Calorie Counting or Wavelength? A Knowledge Framework
August 9, 2025
Takeaway — We can categorize knowledge surveys of falsifiable questions into calorie counting and Wavelength problems. A calorie counting problem’s answer is best approximated by roughly averaging survey responses. Conversely, a Wavelength problem’s answer is best approximated by a single respondent’s reply.
Modern connectivity brings with it an ever-increasing deluge of information. Somewhat paradoxically, this trend makes finding signal and deriving sense from it increasingly difficult. Improving our epistemological understanding of how to handle existing and form new knowledge is paramount.

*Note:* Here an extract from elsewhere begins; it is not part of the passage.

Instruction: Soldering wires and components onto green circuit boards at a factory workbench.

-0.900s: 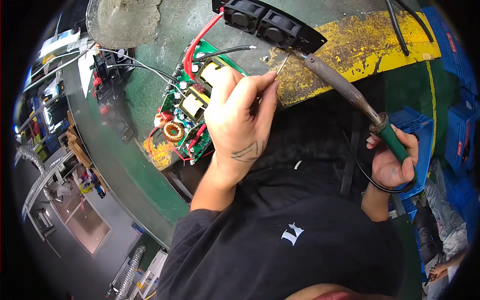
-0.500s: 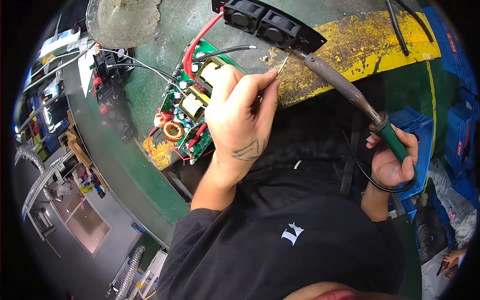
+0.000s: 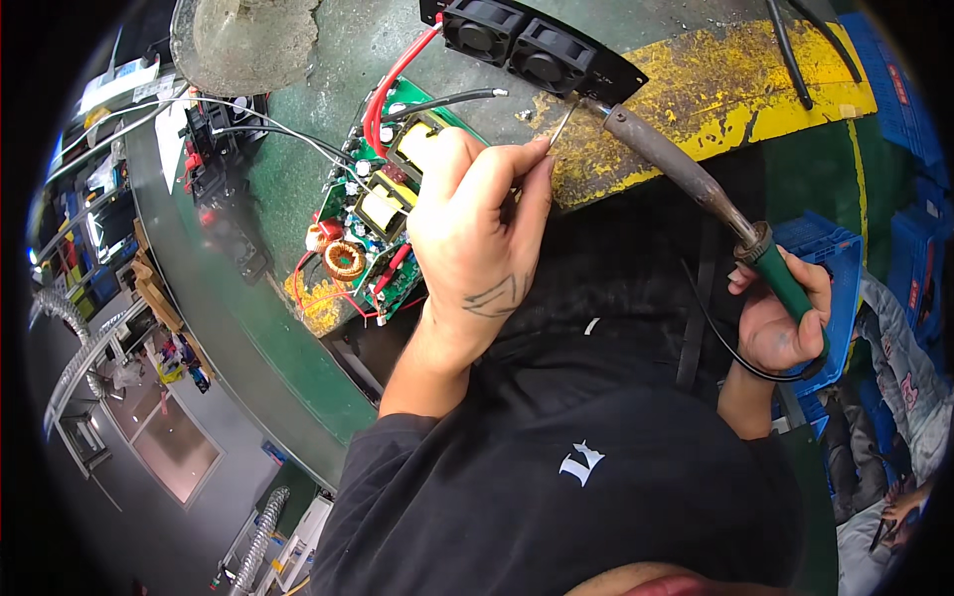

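Observation:
My left hand pinches a thin silvery solder wire between thumb and fingertips. Its far end meets the tip of a soldering iron at the lower edge of a black panel with two fans. Wrapped round the iron's green handle is my right hand, with a black cord trailing below it. Left of my left hand, partly hidden by it, lies a green circuit board with yellow-wrapped transformers and a copper coil. A red cable runs from the board up to the fan panel.
The worn bench edge carries yellow paint. Black cables lie at the top right. A round, dusty disc stands at the far left. Blue crates are at right; another person's hand shows at the lower right rim.
My hands, the solder wire and the soldering iron stay nearly still. At the right rim, the other person in grey clothing has shifted.

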A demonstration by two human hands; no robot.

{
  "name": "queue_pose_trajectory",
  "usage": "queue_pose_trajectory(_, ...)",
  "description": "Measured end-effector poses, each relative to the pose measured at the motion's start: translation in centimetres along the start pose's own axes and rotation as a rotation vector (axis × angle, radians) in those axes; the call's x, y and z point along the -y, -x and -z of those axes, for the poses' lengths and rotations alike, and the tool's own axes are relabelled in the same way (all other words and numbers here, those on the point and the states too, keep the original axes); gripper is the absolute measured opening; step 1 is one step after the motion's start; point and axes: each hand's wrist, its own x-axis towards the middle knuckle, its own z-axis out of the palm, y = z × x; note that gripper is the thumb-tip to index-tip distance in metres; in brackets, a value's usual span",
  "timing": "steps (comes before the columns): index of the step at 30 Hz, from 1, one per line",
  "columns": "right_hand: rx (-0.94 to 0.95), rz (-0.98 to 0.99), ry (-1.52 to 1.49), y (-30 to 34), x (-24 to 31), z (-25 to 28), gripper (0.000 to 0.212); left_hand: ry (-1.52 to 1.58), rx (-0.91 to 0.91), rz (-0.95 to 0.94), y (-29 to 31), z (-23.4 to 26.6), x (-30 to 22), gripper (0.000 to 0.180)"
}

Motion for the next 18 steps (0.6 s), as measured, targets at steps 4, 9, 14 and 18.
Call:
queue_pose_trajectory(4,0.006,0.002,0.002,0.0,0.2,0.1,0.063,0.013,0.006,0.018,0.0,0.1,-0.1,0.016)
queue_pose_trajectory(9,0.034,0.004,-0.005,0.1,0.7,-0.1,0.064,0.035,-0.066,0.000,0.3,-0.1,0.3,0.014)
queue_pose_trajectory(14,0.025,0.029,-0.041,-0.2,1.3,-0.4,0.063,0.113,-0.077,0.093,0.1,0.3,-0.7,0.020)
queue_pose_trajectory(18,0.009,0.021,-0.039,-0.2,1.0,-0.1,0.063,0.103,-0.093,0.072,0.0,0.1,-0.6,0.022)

I offer a small contribution to the larger conversation: how to approximate truth for falsifiable questions where you have a survey of answers and when better heuristics are unavailing.
I want to call two things out. First, this model is unhelpful at best for non-falsifiable questions, like value judgments or policy decisions. And second, this is a fallback model. If you have literally any better way to assess what knowledge to trust (gut doesn’t count), use that. For example, if you can identify someone as particularly expert, if there is preexisting good process, like peer review, or even if you can find Aumann agreement,
see tailcalled,
Aumann-Agreement is Common, LessWrong (2023).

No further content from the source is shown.